DATA SEGMENT START

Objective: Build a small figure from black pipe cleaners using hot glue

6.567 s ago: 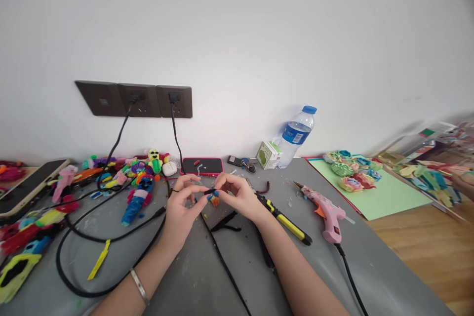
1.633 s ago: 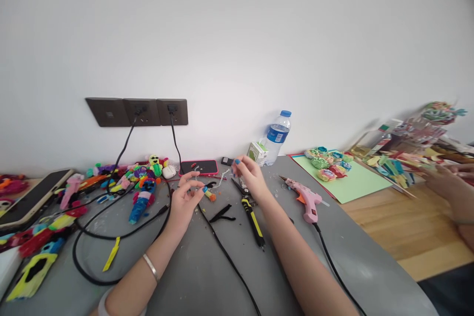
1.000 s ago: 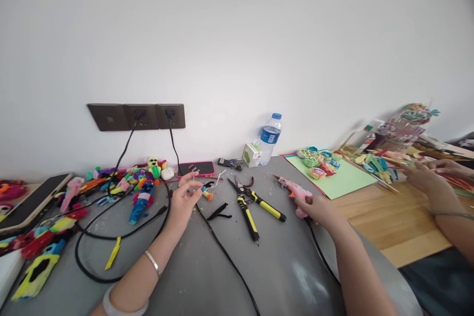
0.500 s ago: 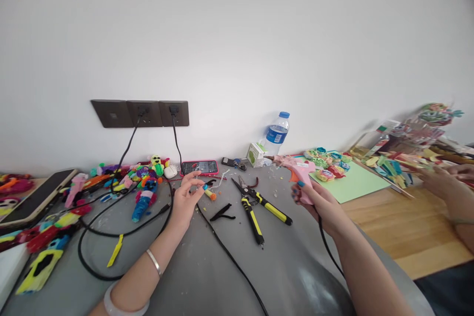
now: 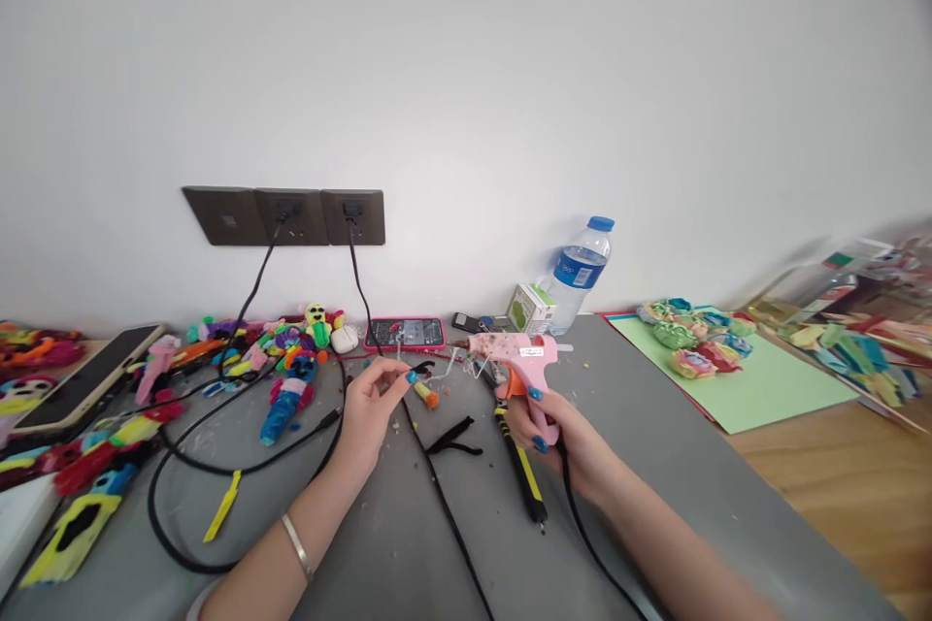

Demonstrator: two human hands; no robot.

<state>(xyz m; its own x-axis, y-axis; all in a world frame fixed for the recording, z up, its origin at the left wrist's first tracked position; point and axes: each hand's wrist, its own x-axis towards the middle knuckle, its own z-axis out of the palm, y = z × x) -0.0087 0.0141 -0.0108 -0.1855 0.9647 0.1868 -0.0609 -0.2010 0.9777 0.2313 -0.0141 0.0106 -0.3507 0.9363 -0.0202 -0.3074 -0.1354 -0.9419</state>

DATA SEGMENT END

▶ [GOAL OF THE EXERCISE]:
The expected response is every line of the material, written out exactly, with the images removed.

▶ [THE COMPLETED TASK]:
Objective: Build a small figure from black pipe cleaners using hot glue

6.567 s ago: 
1.633 s ago: 
1.000 s ago: 
0.500 s ago: 
now: 

Demonstrator: two human hands; no robot.

<state>(xyz m; its own x-axis, y-axis; all in a world frame fixed for the recording, z up, its origin at the left wrist's first tracked position; point and axes: each hand's wrist, its own x-axis towards the middle knuckle, its own z-axis out of the palm, y = z × x) -0.0087 0.0141 -0.0108 -0.1855 0.9647 0.1868 -0.0609 -0.2010 0.9777 0.2313 -0.0141 0.0106 -0.3507 0.9363 -0.0202 -0.3074 -0.1354 -0.9419</state>

The work on this exercise is now complete.